Your assignment:
The listing below needs to be copied in full, exactly.

Dataset extract:
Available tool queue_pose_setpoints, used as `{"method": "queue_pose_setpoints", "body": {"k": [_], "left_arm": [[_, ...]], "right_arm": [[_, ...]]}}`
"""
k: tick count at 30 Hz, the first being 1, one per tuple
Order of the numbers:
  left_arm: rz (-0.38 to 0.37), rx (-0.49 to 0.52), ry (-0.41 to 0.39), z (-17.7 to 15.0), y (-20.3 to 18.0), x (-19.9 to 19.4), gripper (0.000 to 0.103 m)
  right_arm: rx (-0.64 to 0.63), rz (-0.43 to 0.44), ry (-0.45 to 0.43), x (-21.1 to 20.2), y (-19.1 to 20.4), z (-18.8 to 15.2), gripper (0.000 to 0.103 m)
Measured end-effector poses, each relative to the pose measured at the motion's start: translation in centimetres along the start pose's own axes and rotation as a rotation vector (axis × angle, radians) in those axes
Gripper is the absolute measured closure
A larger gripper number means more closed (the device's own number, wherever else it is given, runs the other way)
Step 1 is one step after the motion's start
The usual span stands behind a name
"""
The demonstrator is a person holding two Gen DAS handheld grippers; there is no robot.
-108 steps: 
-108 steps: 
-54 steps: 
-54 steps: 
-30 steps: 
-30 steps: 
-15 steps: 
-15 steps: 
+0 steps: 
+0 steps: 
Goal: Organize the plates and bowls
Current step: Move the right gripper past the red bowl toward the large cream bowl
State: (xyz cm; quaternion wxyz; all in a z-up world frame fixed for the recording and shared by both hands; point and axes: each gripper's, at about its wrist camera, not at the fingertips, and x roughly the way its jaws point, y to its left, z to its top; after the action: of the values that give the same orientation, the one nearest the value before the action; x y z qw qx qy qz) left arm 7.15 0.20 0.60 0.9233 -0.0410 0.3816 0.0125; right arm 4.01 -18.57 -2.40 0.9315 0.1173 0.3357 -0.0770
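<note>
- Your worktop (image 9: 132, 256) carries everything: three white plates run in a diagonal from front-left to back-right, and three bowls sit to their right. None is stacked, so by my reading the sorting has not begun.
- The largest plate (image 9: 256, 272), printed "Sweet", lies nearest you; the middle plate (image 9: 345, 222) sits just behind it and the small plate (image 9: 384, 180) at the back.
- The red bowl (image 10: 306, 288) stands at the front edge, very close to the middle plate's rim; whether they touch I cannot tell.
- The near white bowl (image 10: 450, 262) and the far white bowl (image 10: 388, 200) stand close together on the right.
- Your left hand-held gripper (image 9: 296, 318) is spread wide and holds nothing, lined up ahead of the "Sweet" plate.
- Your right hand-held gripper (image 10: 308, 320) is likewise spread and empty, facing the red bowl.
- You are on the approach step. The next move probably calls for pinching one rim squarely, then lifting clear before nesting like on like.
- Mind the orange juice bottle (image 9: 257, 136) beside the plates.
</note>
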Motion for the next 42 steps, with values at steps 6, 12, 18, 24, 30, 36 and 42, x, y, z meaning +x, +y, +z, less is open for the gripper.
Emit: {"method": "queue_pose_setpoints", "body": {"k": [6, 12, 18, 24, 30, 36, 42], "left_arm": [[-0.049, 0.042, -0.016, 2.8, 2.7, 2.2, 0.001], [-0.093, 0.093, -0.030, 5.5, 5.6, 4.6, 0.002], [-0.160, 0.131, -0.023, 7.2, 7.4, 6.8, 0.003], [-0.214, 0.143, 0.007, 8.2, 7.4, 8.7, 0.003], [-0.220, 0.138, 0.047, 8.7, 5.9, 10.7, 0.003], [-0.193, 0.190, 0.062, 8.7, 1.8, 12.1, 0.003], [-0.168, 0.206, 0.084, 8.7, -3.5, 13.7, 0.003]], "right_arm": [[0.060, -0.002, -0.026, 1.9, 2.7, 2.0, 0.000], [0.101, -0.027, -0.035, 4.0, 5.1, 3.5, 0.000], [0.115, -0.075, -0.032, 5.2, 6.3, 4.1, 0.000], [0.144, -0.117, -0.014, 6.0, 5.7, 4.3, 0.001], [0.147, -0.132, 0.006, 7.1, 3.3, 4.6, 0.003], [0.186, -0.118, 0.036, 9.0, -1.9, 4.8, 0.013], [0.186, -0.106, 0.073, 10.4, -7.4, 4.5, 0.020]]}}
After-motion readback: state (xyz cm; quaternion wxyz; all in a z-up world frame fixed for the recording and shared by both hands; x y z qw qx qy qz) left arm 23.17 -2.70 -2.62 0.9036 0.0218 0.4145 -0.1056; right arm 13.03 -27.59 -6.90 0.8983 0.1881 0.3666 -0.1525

Response box:
Available tool queue_pose_setpoints, used as `{"method": "queue_pose_setpoints", "body": {"k": [_], "left_arm": [[_, ...]], "right_arm": [[_, ...]]}}`
"""
k: tick count at 30 Hz, the first being 1, one per tuple
Order of the numbers:
  left_arm: rz (-0.38 to 0.37), rx (-0.49 to 0.52), ry (-0.41 to 0.39), z (-17.7 to 15.0), y (-20.3 to 18.0), x (-19.9 to 19.4), gripper (0.000 to 0.103 m)
  right_arm: rx (-0.64 to 0.63), rz (-0.43 to 0.44), ry (-0.45 to 0.43), x (-21.1 to 20.2), y (-19.1 to 20.4), z (-18.8 to 15.2), gripper (0.000 to 0.103 m)
Measured end-effector poses, each relative to the pose measured at the motion's start: translation in centimetres along the start pose's own axes and rotation as a rotation vector (axis × angle, radians) in those axes
Gripper is the absolute measured closure
A larger gripper number means more closed (the device's own number, wherever else it is given, runs the other way)
Step 1 is one step after the motion's start
The usual span stands behind a name
"""
The demonstrator is a person holding two Gen DAS handheld grippers; there is no robot.
-108 steps: 
-108 steps: 
-54 steps: 
-54 steps: 
-30 steps: 
-30 steps: 
-15 steps: 
-15 steps: 
+0 steps: 
+0 steps: 
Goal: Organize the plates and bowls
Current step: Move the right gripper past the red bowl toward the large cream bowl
State: (xyz cm; quaternion wxyz; all in a z-up world frame fixed for the recording and shared by both hands; point and axes: each gripper's, at about its wrist camera, not at the fingertips, and x roughly the way its jaws point, y to its left, z to its top; after the action: of the values that give the same orientation, the one nearest the value before the action; x y z qw qx qy qz) left arm 7.15 0.20 0.60 0.9233 -0.0410 0.3816 0.0125; right arm 4.01 -18.57 -2.40 0.9315 0.1173 0.3357 -0.0770
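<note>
- Your worktop (image 9: 132, 256) carries everything: three white plates run in a diagonal from front-left to back-right, and three bowls sit to their right. None is stacked, so by my reading the sorting has not begun.
- The largest plate (image 9: 256, 272), printed "Sweet", lies nearest you; the middle plate (image 9: 345, 222) sits just behind it and the small plate (image 9: 384, 180) at the back.
- The red bowl (image 10: 306, 288) stands at the front edge, very close to the middle plate's rim; whether they touch I cannot tell.
- The near white bowl (image 10: 450, 262) and the far white bowl (image 10: 388, 200) stand close together on the right.
- Your left hand-held gripper (image 9: 296, 318) is spread wide and holds nothing, lined up ahead of the "Sweet" plate.
- Your right hand-held gripper (image 10: 308, 320) is likewise spread and empty, facing the red bowl.
- You are on the approach step. The next move probably calls for pinching one rim squarely, then lifting clear before nesting like on like.
- Mind the orange juice bottle (image 9: 257, 136) beside the plates.
</note>
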Motion for the next 42 steps, with values at steps 6, 12, 18, 24, 30, 36 and 42, x, y, z meaning +x, +y, +z, less is open for the gripper.
Emit: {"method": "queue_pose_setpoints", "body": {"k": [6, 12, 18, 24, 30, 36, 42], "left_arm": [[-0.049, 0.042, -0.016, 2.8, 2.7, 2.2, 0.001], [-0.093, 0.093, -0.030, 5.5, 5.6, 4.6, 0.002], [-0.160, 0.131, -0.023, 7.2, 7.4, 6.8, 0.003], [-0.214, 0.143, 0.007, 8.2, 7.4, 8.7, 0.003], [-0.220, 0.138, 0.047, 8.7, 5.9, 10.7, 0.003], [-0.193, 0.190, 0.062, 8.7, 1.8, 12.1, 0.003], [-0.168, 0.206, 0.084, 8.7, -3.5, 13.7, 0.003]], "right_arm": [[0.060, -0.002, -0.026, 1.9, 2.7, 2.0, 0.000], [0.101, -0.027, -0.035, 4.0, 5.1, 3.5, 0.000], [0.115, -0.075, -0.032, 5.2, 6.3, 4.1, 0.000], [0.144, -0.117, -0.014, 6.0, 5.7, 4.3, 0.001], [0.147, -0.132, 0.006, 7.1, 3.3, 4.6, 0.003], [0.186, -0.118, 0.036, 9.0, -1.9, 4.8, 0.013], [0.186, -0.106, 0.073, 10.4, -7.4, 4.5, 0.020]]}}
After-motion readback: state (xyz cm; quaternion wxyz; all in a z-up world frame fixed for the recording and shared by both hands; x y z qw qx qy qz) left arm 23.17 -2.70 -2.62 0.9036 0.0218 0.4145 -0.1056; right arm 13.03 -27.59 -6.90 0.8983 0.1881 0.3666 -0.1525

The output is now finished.